[[ Information shown open ]]

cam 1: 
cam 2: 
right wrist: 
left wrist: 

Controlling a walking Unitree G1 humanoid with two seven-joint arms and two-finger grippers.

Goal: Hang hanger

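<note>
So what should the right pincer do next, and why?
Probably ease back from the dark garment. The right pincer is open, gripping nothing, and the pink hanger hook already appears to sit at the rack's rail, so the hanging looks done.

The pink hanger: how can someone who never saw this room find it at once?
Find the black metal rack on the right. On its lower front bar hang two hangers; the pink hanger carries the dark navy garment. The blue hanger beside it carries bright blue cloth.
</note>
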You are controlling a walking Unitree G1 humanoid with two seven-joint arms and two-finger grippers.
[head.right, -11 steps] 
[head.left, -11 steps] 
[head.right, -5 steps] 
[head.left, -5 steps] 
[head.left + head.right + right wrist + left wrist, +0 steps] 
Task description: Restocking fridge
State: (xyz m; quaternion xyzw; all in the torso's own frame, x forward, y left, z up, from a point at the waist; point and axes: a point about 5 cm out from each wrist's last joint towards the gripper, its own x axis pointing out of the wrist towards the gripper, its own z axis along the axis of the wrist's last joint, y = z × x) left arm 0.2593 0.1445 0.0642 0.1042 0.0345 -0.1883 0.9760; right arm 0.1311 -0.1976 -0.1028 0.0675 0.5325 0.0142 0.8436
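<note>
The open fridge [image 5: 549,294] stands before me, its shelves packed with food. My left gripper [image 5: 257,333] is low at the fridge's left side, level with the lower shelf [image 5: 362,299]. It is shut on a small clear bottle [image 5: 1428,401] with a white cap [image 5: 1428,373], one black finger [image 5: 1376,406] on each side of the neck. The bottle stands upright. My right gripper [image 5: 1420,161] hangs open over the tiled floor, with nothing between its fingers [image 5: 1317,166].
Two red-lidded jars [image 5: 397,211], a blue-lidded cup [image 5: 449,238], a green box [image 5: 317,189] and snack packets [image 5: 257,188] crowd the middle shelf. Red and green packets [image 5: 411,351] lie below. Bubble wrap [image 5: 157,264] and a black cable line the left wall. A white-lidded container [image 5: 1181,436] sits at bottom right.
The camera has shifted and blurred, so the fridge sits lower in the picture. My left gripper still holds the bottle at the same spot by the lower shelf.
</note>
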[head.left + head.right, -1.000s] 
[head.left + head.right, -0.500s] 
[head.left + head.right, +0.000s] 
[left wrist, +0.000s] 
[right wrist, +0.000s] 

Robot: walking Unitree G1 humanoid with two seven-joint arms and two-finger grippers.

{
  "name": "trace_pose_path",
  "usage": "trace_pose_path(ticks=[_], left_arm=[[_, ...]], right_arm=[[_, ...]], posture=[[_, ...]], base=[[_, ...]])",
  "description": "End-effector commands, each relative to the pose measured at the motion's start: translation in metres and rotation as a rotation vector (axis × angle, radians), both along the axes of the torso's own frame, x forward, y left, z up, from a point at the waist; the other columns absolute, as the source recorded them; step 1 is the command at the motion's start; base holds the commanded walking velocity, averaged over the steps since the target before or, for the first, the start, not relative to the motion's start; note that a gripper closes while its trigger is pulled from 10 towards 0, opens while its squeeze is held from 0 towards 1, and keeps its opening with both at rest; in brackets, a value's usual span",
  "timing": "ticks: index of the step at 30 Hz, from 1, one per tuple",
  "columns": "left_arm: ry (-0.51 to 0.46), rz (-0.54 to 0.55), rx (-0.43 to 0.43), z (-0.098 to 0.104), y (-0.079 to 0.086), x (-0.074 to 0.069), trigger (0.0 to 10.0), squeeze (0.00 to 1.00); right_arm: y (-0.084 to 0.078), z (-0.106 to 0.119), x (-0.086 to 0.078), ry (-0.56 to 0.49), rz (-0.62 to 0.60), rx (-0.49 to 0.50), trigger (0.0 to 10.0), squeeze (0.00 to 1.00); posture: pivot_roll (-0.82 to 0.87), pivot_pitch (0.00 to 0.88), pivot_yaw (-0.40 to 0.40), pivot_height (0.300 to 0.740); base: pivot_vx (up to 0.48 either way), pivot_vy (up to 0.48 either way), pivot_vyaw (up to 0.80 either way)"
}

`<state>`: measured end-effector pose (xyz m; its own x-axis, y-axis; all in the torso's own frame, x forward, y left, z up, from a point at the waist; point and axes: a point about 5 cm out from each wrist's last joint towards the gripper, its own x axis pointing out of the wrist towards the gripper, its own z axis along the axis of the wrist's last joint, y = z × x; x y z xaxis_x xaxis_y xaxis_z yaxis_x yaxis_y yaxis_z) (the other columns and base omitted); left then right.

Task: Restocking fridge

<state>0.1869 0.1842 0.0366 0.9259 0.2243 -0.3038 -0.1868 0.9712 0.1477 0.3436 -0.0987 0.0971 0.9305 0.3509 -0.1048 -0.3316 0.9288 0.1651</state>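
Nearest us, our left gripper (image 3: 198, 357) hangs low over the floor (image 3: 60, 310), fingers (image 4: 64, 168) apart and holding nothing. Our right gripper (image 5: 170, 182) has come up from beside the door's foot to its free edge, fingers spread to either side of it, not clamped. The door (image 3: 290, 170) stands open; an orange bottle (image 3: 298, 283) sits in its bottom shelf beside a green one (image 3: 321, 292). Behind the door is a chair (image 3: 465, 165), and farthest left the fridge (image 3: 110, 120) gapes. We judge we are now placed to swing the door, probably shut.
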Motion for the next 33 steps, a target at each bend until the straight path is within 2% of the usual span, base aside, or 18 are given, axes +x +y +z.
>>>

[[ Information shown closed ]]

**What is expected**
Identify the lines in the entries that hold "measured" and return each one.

**Solution**
  "description": "End-effector commands, each relative to the pose measured at the motion's start: translation in metres and rotation as a rotation vector (axis × angle, radians), both along the axes of the torso's own frame, x forward, y left, z up, from a point at the waist; the other columns absolute, as the source recorded them; step 1 is the command at the motion's start; base holds the commanded walking velocity, averaged over the steps since the target before or, for the first, the start, not relative to the motion's start; note that a gripper closes while its trigger is pulled from 10 towards 0, opens while its squeeze is held from 0 towards 1, and keeps its opening with both at rest; in brackets, a value's usual span",
`<state>`: measured end-effector pose (xyz m; its own x-axis, y-axis; all in the torso's own frame, x forward, y left, z up, from a point at the waist; point and axes: a point about 5 cm out from each wrist's last joint towards the gripper, its own x axis pointing out of the wrist towards the gripper, its own z axis along the axis of the wrist's last joint, y = z × x; x y z xaxis_x xaxis_y xaxis_z yaxis_x yaxis_y yaxis_z) (the other columns and base omitted); left then right.

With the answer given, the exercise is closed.